Après un bref et lénifiant discours sur la Bretagne authentique, le crooner armoricain entonna un air qui sentait le succès de la soirée. Mc Cash allait recommander quand son regard se ficha sur le visage d’un homme qui, en se faufilant, avait renversé un peu de bière sur la manche de sa veste. Il le vit s’éloigner vers les tonneaux, en dehors de la piste, persuadé de l’avoir croisé quelque part… Sur la petite place publique, les gens gesticulaient dans une farandole improvisée. Une fillette souriant de tout son appareil dentaire passa devant lui, puis une grosse femme aux mollets pour ainsi dire sans chevilles… Enfin, il se souvint du visage du type croisé tout à l’heure : c’était dans le dossier du Pays basque. Martial Arbizu.

Il chercha nerveusement parmi les noceurs mais ne le trouva pas.

— Vous savez où est parti le petit gros qui buvait une bière ici ? lança-t-il aux jeunes grimpés sur les tonneaux.

Une petite à couettes orange rétorqua :

— Avec un grand sec ? Par là, dit-elle, avec une fille…

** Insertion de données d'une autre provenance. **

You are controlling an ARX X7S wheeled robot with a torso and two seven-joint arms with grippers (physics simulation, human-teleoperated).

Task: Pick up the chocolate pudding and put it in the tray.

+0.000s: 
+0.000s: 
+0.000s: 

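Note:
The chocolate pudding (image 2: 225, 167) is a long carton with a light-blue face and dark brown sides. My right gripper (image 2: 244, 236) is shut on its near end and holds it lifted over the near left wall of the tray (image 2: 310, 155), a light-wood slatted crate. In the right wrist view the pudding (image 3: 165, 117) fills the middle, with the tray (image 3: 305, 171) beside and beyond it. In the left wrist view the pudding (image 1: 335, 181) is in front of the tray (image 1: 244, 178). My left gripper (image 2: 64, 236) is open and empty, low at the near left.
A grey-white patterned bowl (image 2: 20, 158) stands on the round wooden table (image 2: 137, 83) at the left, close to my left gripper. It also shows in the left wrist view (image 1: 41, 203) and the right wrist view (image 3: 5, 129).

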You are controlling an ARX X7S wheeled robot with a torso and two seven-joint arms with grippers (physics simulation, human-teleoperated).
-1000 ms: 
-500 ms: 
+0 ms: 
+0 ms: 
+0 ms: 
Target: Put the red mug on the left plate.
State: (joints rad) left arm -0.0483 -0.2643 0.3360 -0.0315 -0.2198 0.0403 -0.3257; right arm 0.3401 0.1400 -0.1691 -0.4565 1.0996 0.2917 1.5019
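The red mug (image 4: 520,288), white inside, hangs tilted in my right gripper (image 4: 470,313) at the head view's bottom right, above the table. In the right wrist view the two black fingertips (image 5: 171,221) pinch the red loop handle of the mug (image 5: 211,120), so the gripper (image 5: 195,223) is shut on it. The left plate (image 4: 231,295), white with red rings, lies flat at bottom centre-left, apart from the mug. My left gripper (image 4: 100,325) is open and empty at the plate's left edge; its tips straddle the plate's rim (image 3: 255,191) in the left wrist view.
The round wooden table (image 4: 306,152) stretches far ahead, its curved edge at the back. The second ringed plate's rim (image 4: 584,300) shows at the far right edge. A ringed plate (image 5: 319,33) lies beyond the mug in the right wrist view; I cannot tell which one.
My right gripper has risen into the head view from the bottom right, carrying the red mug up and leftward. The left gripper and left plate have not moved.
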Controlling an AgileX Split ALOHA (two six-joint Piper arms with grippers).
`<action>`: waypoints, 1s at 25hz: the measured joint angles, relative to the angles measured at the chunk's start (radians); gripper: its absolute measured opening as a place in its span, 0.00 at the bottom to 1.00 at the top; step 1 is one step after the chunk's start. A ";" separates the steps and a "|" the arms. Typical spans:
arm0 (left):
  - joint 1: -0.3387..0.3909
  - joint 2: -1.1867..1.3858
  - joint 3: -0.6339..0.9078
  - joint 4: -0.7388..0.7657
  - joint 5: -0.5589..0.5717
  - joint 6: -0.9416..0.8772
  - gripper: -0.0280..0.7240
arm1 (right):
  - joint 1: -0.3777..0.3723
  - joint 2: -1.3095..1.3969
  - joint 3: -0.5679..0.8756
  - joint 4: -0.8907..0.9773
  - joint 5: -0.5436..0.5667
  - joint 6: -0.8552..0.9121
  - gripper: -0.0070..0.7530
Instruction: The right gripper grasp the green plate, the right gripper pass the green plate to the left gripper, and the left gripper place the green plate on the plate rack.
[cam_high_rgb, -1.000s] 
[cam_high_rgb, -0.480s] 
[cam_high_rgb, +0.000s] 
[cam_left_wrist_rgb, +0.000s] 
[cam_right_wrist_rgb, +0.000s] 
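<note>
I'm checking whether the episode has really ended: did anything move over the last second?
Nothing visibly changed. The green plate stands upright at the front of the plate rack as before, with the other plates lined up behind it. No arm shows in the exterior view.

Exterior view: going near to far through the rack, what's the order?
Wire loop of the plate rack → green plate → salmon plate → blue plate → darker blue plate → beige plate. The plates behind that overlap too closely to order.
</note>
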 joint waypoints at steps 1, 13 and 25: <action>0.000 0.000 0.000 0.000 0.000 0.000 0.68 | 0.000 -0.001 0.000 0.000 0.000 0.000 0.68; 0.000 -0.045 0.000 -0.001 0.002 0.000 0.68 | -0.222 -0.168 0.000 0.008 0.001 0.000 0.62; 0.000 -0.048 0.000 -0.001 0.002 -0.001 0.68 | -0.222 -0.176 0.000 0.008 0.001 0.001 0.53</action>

Abandonnant bal, bière et jeunes filles en fleur, Mc Cash fila vers le port.

Quand il arriva, le quai était désert. Plus loin sous la lune, deux petites taches se mouvaient sur la mer. Des kayaks… Il courut jusqu’au phare et observa un moment leur déplacement jusqu’à ce qu’ils disparaissent, engloutis par la nuit… Avec le temps qu’il faisait, ils ne prendraient pas le risque de passer « la teignouse », ses cailloux et ses courants, pour rejoindre le continent… Non : ils filaient droit devant, sur l’île d’en face. Hœdic.

Mc Cash reprenait son souffle avec peine. Cinquante ans, bon Dieu, ça passait vite… Mais ce soir, le vent du large lui faisait comme une grande bouffée d’herbe pure.